26. However all that may be, Government was obliged to declare its firm intention that the mills would continue to operate after 1972 and that SGSM might have to be purchased 'for the people of Fiji'. Having done so, it had to face complex questions about future ownership, management and marketing. Advice on possible answers to some of these has already been provided by a UK firm of Chartered Accountants, one of whose senior partners visited here under Technical Assistance arrangements. And a Select Committee of Legislative Council has opened discussions with CSR. It includes members of both parties, for this is rightly regarded as a national issue. The discussions are certain to be protracted and tough, but there seems a reasonable chance that they can be successfully concluded, without bitterness.

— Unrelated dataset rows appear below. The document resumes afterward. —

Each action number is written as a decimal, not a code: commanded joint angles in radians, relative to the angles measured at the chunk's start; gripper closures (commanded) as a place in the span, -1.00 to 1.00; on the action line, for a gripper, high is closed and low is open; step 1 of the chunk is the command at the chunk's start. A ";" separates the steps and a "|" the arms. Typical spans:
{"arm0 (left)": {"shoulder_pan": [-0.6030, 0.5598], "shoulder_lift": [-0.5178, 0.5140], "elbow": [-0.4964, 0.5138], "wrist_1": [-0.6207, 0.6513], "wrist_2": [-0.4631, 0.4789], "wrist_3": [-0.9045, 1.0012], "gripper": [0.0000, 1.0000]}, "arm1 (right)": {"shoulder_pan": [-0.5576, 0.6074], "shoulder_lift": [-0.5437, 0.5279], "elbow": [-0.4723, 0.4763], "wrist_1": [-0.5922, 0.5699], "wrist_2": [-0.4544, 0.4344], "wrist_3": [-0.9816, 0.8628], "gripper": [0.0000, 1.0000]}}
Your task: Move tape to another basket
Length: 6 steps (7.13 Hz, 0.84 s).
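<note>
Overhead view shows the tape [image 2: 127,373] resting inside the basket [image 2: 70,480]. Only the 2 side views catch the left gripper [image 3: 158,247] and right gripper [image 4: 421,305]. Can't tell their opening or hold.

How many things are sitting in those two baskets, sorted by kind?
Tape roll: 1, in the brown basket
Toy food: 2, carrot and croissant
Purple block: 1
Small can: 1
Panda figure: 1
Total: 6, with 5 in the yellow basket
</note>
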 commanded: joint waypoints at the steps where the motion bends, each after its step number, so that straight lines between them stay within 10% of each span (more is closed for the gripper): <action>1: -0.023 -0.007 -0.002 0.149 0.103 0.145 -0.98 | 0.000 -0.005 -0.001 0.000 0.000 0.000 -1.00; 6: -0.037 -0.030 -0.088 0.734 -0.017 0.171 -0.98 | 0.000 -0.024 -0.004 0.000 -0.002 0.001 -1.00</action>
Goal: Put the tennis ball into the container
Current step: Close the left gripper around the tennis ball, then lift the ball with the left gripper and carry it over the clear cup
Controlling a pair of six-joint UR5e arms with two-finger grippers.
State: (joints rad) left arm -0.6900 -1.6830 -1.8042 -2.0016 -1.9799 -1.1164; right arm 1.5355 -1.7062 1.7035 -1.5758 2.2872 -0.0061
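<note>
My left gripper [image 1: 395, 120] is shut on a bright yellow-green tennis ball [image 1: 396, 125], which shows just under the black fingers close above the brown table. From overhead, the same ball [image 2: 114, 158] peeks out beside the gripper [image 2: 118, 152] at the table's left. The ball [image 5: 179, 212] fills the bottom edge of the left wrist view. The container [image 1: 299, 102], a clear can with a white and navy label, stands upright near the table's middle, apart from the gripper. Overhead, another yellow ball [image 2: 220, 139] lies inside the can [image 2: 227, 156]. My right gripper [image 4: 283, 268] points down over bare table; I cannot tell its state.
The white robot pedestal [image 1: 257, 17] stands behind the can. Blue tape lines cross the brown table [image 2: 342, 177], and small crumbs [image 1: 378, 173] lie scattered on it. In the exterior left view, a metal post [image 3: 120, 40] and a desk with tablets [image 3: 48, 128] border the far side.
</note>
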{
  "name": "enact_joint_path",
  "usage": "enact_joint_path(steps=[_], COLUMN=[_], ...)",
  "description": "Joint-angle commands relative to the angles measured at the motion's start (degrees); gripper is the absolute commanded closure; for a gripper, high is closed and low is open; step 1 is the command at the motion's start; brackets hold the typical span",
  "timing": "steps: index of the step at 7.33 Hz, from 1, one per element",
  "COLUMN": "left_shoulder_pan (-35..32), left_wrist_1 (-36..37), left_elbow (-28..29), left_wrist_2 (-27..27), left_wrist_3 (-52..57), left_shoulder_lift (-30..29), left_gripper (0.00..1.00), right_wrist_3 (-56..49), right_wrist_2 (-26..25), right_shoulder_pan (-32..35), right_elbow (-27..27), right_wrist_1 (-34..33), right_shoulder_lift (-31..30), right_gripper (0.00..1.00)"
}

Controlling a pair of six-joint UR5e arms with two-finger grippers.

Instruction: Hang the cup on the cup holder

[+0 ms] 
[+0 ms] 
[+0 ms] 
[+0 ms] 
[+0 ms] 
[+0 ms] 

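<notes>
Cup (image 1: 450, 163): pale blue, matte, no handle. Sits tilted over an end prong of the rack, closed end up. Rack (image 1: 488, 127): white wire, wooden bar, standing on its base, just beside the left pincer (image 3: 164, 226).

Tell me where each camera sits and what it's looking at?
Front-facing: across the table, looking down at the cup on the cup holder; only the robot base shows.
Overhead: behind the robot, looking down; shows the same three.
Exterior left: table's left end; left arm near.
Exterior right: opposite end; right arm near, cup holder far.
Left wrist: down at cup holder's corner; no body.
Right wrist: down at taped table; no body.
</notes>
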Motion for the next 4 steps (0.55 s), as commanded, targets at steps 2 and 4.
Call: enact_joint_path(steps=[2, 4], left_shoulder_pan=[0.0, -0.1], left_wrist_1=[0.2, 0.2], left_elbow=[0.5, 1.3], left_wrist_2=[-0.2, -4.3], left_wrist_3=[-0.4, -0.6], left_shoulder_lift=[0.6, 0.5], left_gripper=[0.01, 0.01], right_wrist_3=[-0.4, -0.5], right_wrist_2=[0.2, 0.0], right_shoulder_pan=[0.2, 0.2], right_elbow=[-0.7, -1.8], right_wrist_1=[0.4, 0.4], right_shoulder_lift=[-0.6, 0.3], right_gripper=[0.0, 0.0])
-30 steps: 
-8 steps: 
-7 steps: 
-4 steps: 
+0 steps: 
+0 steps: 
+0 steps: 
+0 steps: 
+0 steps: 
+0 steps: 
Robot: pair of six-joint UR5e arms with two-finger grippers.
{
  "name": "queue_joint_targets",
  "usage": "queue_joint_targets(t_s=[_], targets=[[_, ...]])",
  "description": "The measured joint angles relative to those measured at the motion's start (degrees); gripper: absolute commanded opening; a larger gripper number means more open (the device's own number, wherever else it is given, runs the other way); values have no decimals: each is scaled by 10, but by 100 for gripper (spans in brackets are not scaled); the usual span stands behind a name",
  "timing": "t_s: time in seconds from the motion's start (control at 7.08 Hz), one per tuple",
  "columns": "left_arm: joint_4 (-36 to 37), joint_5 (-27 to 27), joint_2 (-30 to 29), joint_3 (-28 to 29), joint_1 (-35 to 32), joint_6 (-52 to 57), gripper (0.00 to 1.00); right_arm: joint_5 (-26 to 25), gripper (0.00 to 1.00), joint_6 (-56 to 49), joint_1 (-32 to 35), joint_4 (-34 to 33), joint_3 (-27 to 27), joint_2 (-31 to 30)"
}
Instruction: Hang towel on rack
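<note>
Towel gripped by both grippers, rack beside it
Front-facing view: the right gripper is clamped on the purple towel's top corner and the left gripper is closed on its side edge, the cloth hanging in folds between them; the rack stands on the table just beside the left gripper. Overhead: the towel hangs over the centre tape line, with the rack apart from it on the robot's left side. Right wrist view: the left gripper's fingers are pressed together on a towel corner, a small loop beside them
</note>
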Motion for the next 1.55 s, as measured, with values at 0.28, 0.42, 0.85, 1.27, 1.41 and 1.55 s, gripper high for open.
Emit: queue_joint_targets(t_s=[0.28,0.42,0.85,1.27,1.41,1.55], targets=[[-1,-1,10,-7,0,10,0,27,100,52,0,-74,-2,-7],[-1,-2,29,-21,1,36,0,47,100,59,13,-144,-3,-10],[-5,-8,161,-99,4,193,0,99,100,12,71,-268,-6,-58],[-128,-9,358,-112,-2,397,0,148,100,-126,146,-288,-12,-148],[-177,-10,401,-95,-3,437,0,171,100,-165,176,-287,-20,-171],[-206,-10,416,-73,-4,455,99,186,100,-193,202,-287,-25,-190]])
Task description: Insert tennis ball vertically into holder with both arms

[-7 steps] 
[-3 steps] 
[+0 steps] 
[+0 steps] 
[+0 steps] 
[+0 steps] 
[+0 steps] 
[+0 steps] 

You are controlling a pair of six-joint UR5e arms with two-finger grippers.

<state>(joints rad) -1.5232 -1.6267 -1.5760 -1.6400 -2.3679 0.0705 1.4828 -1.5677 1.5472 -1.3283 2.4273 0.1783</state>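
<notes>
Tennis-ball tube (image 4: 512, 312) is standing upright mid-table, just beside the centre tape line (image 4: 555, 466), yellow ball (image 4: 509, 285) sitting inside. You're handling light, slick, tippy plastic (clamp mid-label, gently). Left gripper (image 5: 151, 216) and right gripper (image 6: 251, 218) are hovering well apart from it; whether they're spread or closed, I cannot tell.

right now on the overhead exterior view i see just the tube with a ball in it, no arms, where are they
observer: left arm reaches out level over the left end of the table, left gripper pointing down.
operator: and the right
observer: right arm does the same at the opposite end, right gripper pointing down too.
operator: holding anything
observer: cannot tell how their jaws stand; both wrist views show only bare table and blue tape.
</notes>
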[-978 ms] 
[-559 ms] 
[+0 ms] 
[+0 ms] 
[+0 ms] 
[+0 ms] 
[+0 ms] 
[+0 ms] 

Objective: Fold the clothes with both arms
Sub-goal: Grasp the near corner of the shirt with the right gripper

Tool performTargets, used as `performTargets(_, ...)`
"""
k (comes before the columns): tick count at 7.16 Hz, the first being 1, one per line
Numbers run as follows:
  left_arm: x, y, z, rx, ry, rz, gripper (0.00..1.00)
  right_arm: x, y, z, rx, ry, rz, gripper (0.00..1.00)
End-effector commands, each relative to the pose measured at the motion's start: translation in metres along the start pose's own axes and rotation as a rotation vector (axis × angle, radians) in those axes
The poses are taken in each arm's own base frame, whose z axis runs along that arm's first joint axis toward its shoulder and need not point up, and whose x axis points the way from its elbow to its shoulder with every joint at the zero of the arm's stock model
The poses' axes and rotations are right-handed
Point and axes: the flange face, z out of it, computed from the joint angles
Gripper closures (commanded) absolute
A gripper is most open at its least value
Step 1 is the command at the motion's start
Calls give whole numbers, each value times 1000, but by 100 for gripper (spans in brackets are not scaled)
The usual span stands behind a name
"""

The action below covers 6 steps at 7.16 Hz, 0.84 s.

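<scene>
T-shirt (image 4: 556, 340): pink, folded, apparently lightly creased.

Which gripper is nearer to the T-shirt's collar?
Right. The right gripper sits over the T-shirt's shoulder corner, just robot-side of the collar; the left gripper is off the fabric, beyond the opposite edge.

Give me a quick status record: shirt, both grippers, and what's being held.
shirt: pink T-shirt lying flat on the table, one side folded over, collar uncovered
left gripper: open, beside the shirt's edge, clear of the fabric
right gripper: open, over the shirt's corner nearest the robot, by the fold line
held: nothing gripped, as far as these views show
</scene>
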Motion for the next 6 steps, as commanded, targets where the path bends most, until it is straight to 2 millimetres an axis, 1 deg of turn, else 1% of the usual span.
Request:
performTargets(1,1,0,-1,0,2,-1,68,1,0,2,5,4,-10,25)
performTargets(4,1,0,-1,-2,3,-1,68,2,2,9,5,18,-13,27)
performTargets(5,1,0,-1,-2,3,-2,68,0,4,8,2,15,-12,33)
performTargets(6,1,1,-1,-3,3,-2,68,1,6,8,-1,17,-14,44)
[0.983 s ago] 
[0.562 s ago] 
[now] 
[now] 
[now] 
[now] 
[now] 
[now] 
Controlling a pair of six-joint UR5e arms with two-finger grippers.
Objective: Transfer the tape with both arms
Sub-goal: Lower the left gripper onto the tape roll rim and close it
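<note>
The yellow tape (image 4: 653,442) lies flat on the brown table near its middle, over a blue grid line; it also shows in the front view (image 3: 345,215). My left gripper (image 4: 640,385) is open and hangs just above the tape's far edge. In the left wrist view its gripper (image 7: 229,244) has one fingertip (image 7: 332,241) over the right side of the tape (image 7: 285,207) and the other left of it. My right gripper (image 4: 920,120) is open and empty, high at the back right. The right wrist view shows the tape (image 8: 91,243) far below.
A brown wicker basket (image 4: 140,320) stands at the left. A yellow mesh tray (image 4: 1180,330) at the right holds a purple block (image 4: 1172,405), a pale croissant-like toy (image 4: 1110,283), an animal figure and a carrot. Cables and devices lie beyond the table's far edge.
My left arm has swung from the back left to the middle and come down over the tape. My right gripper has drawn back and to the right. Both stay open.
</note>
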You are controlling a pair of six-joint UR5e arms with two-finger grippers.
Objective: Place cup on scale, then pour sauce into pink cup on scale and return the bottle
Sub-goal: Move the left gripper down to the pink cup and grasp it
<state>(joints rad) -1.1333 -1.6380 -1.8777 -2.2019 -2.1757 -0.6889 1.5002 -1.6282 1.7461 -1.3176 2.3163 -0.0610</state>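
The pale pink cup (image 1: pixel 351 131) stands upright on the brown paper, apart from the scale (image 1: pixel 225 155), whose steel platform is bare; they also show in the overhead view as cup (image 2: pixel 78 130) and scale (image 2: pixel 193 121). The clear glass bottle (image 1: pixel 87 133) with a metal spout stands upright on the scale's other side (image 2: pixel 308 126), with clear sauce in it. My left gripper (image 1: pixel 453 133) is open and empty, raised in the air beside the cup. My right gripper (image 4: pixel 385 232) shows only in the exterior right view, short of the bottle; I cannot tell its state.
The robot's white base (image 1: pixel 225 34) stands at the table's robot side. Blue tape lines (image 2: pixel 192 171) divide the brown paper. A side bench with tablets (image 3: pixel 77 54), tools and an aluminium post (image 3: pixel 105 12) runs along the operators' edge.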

27. From the country’s point of view their timing is nevertheless unfortunate, for if its biggest overseas investor is seen to be pulling out on independence, hazarding the future of its most important industry, the appearance must be given that there may be good cause for anxiety about political instability, or about nationalization. There is not yet any sign of a consequential loss of business confidence, though the risk must be obvious.

28. Though sugar poses the most immediate problem, race relations may prove the most perplexing. I do not imply that the atmosphere is ordinarily tense: far from it. Despite the fundamental and abiding differences between them, the two major communities here co-exist in a quite surprisingly relaxed manner. There are nevertheless many sensitive subjects. Each needs to be handled with particular care, for fear of arousing the sort of angry passions which can drive men to senseless violence.

29. One such subject is land. Of this there is not by the standards of many other countries a real shortage. But a lot of people here think there is, and this colours their attitudes. Moreover most of the parts which are suited to intensive agriculture have of course already been developed; and Indians occupy a large proportion of them and prosper accordingly, although Fijians own 83 per cent of the country’s land area. So the Fijians, not by nature hard-working peasant farmers and not in the past anxious to change their ways, now feel they have somehow been cheated of opportunities they would like. They are in consequence increasingly determined to recover the use of the better agricultural areas. Meanwhile the Indians feel with some justice that in the national interest all land should be properly used, and they look covetously at Fijian Reserves which too often appear neglected.

30. The Agricultural Landlord and Tenant Ordinance was enacted in 1966 and brought into force the following year in the hope of containing the situation equitably enough to satisfy all concerned. It provided tenants with a right to renew their leases if they could prove greater hardship than their landlords, and with an entitlement to compensation for improvements if dispossessed. As a quid pro quo it also made provision for landlords to revise rents upwards, to 6 per cent of the market value of their land. Revision took some time to arrange however, so the Fijians were slow to appreciate the potential value of the Ordinance and it came under heavy fire after the 1968 by-elections. Its repeal was only averted by some skilful manoeuvering by Mara himself, which involved setting up a Committee to consider amendments to it. During the past year or so many Fijians appear to have realized that its basic principles are fairer than they had at first thought. With the apparent concurrence of both sides of the House, the Committee has therefore avoided reaching any conclusions yet. As a result the Ordinance will now be enshrined in the new Constitution — so amendments will require the approval of two-thirds of both Houses of Parliament.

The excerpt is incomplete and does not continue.